The government yesterday said that six had been killed, while 22 remain unaccounted for.
NHK footage showed rescuers removing the body of a victim from a damaged home and heavy machines moving rocks and dirt to clean roads.
Local authorities were dispatching helicopters to pluck people out of isolation, NHK said, showing footage of stranded elderly residents being rescued.
It added that local authorities were rushing to restore access to regions cut off by the landslides and floods.
In Oita Prefecture’s Hita City, Masayoshi Arakawa said he had experienced heavy rains in the past, but this year’s deluge was unexpected.
“A few years ago I had no problems, so I thought that’s how it would go again, and so I decided to spend the night at my house last night,” he said late on Thursday at an evacuation shelter. “But when I went out to see how it was outside, I became frightened.”
Japanese Chief Cabinet Secretary Yoshihide Suga told a news conference that about 12,000 police, military, firefighters and coast guard personnel were taking part in rescue operations.
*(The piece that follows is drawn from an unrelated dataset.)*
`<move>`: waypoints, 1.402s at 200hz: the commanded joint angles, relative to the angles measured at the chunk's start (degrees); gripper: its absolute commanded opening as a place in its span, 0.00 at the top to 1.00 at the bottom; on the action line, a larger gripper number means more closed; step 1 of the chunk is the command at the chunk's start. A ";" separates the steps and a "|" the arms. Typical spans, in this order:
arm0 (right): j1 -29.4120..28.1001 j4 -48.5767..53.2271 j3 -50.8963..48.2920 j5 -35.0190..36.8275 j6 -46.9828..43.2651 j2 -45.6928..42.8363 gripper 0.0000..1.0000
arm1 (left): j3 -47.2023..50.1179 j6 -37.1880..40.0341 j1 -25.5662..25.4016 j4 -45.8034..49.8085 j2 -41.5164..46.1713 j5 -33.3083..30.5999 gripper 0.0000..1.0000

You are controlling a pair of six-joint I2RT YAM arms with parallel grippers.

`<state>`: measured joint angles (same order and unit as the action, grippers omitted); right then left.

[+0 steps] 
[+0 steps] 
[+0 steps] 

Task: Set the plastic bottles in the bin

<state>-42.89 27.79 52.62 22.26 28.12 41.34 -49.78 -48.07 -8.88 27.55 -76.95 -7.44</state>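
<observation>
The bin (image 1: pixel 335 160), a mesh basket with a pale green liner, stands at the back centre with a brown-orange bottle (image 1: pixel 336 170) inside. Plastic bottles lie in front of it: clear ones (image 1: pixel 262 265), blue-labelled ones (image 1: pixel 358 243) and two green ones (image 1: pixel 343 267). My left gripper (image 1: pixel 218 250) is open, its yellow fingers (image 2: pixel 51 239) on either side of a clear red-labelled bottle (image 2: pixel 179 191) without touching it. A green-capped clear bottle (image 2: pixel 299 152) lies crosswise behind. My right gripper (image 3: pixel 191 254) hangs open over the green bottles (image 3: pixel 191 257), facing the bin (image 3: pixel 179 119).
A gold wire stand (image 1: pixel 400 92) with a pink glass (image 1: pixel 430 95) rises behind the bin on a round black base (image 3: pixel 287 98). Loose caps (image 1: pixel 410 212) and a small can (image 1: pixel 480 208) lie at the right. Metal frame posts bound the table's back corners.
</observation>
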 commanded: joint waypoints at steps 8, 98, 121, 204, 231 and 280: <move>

They had recovered 522 people as of Thursday, and a further 15 yesterday.
“Heavy rain is forecast to continue intermittently,” Suga said, calling for continued vigilance. “I would like people in the disaster zone to pay full attention to evacuation information.”
In Hita, Katsuko Noda was also among those forced to flee her home.
“A neighbor came to see me and told me that there was a landslide and that the water could reach us, so I took my bag without further delay and I came to take refuge here,” Katsuko Noda said at the evacuation shelter.
Heavy rain and landslide warnings remained in place yesterday.
The Japan Meteorological Agency said it expects up to 25cm of torrential downpours in the 24 hours until this morning.
“Due to sustained heavy rainfall, the area is seeing increased risk of landslides,” the weather agency said, adding some areas of northern Kyushu had experienced “unprecedented” rainfall.